En cinq ans, le nombre de femmes pratiquant le cyclisme de route et le gravel en France a augmenté de 47 %. Sur les routes des Alpes, des Pyrénées ou du Massif Central, elles sont de plus en plus nombreuses à attaquer les cols avec le sourire. Ce phénomène n'est pas un hasard : il reflète un véritable changement culturel dans le monde du vélo.
Selon la Fédération Française de Cyclisme, les licenciées représentent aujourd'hui près de 28 % des adhérents — contre 12 % en 2015. Sur les grandes cyclosportives comme la Marmotte ou la Haute Route, les inscriptions féminines ont triplé en dix ans. Ce n'est pas une tendance passagère : c'est une transformation profonde.
Les raisons sont multiples.

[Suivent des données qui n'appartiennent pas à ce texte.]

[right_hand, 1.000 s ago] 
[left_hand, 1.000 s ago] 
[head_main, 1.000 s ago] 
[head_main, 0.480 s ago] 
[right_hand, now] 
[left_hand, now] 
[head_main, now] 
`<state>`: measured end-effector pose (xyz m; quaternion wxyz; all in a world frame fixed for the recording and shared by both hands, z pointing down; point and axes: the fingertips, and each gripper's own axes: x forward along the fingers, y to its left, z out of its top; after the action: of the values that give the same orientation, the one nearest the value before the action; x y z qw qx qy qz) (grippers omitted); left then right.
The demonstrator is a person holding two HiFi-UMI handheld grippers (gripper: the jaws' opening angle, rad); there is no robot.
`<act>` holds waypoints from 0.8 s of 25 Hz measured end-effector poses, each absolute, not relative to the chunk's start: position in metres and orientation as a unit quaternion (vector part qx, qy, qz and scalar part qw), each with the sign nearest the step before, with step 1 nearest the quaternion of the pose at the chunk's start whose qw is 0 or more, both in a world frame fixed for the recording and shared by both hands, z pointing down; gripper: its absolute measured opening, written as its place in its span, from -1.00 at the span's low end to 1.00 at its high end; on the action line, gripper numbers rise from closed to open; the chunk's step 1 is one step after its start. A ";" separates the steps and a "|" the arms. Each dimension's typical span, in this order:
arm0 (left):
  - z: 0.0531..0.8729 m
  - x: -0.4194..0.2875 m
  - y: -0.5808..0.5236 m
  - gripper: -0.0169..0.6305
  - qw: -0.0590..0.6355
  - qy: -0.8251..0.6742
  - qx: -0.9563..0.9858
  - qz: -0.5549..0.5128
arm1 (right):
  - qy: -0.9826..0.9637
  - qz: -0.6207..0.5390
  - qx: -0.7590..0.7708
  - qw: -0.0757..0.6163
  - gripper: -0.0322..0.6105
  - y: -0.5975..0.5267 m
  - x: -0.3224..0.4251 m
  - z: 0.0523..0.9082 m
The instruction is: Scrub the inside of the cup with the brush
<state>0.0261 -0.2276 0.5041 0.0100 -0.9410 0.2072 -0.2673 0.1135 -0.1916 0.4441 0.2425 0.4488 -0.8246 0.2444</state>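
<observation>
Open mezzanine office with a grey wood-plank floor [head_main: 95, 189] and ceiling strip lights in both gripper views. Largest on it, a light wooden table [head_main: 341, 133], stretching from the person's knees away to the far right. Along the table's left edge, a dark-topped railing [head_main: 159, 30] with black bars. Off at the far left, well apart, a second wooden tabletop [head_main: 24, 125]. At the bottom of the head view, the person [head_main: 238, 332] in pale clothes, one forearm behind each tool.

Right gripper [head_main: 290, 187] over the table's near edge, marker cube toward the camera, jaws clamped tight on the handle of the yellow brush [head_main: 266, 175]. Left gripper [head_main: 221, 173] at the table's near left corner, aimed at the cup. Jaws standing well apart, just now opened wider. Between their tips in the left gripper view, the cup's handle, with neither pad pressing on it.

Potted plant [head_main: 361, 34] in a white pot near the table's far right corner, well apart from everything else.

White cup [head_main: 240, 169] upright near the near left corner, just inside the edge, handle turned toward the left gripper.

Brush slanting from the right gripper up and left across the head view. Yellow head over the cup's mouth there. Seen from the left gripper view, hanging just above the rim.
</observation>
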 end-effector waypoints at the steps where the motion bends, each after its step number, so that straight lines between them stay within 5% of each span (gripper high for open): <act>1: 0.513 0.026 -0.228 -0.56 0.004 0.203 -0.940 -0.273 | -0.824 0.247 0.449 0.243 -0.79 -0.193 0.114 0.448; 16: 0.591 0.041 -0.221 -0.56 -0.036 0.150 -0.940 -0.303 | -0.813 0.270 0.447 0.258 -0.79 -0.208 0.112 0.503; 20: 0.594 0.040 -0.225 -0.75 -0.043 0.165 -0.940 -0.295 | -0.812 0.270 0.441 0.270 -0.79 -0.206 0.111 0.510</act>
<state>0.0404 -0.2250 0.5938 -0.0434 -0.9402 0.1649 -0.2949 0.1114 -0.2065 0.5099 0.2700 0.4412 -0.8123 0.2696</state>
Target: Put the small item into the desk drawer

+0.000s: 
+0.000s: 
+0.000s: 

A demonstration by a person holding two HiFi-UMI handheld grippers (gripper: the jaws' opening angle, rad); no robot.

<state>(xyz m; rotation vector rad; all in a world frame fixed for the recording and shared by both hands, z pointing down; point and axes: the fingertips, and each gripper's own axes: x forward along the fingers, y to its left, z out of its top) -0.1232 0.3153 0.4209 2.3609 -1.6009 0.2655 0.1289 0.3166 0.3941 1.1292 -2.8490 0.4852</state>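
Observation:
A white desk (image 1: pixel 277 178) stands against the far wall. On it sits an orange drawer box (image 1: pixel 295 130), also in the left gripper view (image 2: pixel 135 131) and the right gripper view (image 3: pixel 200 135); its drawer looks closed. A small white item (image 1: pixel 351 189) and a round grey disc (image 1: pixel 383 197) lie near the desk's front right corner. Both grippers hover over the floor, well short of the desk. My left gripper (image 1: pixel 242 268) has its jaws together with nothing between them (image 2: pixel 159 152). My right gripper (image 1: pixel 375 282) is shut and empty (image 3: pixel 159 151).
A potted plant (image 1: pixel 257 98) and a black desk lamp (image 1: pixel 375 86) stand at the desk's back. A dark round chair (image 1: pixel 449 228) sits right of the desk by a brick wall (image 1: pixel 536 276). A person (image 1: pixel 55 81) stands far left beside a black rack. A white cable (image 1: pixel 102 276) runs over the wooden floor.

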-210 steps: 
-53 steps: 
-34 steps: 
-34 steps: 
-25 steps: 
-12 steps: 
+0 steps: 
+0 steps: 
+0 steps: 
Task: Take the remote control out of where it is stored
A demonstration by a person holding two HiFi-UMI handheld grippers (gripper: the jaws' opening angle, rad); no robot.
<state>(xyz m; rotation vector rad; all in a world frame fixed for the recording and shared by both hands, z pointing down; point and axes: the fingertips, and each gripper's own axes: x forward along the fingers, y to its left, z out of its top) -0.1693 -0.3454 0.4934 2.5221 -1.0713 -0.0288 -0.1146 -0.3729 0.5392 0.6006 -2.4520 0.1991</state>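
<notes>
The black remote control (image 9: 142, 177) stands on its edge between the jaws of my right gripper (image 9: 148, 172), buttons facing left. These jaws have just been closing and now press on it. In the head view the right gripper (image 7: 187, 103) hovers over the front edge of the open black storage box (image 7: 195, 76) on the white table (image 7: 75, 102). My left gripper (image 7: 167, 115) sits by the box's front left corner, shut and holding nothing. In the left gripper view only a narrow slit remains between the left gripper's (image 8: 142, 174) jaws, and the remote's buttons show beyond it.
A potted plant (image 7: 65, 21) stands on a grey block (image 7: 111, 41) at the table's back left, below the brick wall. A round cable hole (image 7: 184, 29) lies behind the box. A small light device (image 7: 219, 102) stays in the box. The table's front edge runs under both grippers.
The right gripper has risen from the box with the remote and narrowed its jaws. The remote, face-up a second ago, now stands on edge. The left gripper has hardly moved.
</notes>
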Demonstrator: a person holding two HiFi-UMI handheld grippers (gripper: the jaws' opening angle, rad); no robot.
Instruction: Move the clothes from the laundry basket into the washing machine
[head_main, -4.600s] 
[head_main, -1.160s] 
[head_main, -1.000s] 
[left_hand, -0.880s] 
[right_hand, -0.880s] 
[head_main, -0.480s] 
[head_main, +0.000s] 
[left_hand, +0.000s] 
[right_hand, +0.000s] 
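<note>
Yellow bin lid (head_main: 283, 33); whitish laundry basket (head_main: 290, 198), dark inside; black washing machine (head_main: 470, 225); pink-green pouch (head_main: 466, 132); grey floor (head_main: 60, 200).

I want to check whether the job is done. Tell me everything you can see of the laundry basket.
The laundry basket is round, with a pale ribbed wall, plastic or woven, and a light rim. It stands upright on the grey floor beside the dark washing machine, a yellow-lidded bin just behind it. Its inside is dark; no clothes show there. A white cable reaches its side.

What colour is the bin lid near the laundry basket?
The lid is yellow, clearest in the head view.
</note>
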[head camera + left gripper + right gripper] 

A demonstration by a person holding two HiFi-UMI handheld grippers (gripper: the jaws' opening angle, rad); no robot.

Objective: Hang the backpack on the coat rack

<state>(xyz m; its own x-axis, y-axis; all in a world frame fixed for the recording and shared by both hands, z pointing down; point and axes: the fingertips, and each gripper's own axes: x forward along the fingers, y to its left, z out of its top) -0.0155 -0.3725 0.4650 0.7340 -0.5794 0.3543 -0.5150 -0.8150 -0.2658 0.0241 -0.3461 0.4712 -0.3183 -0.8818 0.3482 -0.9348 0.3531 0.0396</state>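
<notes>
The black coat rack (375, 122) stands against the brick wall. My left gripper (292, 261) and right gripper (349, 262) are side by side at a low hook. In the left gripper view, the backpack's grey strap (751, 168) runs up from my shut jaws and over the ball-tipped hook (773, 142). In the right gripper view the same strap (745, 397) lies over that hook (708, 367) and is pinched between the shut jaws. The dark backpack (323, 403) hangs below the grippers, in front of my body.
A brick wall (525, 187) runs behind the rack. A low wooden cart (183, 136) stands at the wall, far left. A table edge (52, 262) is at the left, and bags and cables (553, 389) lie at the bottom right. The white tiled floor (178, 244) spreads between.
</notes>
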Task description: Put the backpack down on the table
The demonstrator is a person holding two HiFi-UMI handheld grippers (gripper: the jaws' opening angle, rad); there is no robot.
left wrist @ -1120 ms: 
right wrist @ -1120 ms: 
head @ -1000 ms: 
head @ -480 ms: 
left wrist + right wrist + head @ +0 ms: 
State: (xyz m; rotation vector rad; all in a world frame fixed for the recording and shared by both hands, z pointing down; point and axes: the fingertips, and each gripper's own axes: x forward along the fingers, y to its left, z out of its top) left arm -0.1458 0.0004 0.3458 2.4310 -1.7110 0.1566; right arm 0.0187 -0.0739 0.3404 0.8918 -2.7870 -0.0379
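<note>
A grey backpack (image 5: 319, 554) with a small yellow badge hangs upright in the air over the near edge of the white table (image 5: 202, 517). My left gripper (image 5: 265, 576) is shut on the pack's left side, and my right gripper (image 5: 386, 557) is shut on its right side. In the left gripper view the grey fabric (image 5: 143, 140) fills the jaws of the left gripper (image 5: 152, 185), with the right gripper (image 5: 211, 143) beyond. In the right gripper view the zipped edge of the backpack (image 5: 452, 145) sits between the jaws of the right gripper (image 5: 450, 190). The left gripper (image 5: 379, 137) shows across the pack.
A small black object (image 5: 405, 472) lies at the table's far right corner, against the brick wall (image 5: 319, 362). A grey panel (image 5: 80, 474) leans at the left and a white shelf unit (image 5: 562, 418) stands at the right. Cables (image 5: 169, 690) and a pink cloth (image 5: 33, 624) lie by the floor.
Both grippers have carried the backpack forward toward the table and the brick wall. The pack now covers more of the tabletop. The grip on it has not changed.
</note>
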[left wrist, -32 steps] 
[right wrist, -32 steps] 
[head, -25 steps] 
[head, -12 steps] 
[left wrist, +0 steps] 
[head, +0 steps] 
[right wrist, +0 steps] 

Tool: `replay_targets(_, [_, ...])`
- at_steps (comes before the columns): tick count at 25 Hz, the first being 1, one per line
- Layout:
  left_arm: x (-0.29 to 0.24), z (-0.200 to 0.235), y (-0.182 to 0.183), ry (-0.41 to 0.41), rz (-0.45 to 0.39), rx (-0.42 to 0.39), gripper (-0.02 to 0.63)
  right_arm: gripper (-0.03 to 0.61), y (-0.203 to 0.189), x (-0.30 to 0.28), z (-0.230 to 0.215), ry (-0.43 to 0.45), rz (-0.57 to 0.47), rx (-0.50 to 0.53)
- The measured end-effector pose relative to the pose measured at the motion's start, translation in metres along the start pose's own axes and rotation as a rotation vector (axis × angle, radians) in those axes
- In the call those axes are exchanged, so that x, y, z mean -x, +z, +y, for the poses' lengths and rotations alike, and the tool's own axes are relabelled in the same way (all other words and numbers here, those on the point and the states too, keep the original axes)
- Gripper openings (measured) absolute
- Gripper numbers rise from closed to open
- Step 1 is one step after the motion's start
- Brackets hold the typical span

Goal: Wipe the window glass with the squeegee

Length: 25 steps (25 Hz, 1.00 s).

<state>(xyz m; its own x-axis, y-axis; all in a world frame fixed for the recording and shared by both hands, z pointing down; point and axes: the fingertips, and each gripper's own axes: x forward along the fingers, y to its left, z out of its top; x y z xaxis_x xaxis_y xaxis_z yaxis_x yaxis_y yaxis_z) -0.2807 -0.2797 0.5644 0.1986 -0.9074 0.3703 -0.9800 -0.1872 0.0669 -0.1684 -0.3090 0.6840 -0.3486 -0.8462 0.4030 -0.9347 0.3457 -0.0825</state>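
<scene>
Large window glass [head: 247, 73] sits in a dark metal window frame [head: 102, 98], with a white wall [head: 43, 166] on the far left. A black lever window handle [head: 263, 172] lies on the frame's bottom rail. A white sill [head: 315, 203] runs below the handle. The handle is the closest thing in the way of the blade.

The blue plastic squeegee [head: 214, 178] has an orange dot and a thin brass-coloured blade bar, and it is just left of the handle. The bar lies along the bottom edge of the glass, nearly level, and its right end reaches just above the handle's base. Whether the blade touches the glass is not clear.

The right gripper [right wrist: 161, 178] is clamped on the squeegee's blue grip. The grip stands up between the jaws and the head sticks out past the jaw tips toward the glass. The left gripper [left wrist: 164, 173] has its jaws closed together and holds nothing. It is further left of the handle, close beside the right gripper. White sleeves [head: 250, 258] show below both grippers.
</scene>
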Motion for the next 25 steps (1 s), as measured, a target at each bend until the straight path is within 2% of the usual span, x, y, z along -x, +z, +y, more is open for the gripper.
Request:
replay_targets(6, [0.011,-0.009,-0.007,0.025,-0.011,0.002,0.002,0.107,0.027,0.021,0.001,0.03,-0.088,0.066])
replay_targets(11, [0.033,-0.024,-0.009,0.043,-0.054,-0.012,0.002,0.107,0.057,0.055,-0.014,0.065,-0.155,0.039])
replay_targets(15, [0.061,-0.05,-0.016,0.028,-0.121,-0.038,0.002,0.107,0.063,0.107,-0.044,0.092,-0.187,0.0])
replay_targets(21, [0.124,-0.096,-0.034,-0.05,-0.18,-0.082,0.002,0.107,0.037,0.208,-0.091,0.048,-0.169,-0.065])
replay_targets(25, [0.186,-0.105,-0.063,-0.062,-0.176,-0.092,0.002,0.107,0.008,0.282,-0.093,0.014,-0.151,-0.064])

D'abord, l'offre a évolué : les marques proposent désormais des vélos réellement conçus pour la morphologie féminine, avec des géométries adaptées, des selles spécifiques, des équipements en taille XS à L. Fini le temps où "féminin" voulait dire simplement "rose et plus léger".
Le gravel a particulièrement séduit les femmes qui venaient au vélo sans background compétitif. Moins d'ego, plus d'aventure — la philosophie du gravel correspond à une autre façon d'aborder le vélo : explorer plutôt que performer, partager plutôt que s'isoler.
Les événements comme Gravel Sisters, La Roue Tourne ou les sorties mixtes organisées par des clubs ont créé des espaces bienveillants où la progression se fait à son rythme, sans la pression des watts et des classements.
Le Col du Tourmalet, l'Alpe d'Huez, le Mont Ventoux — ces noms mythiques ne sont plus réservés aux hommes. Sur VelCols, les ascensions enregistrées par des femmes représentent aujourd'hui 1 entrée sur 3 dans le carnet de bord. Certaines cumulent plus de 50 cols dans leur carnet, avec des profils d'altitude qui feraient pâlir beaucoup de cyclistes masculins.
"La première fois que j'ai grimpé le Galibier, je me suis mise à pleurer au sommet. Pas de fatigue — de bonheur. Je n'avais jamais rien vécu d'aussi intense à vélo." — Marie, 34 ans, comptable à Lyon, 67 cols au compteur.
Il reste des progrès à faire. Dans certains pelotons, les remarques condescendantes persistent. Les groupes WhatsApp "entre mecs" excluent encore parfois par réflexe. Mais la dynamique est claire : le vélo devient enfin mixte, et les grimpeurs des deux sexes s'y retrouvent pour la même raison — l'amour des cols, la sensation d'effort et la récompense du sommet.
Des plateformes comme VelCols accompagnent ce mouvement en documentant les ascensions sans distinction de genre, en valorisant les récits de toutes et tous, et en créant une communauté où la performance personnelle compte plus que le classement général.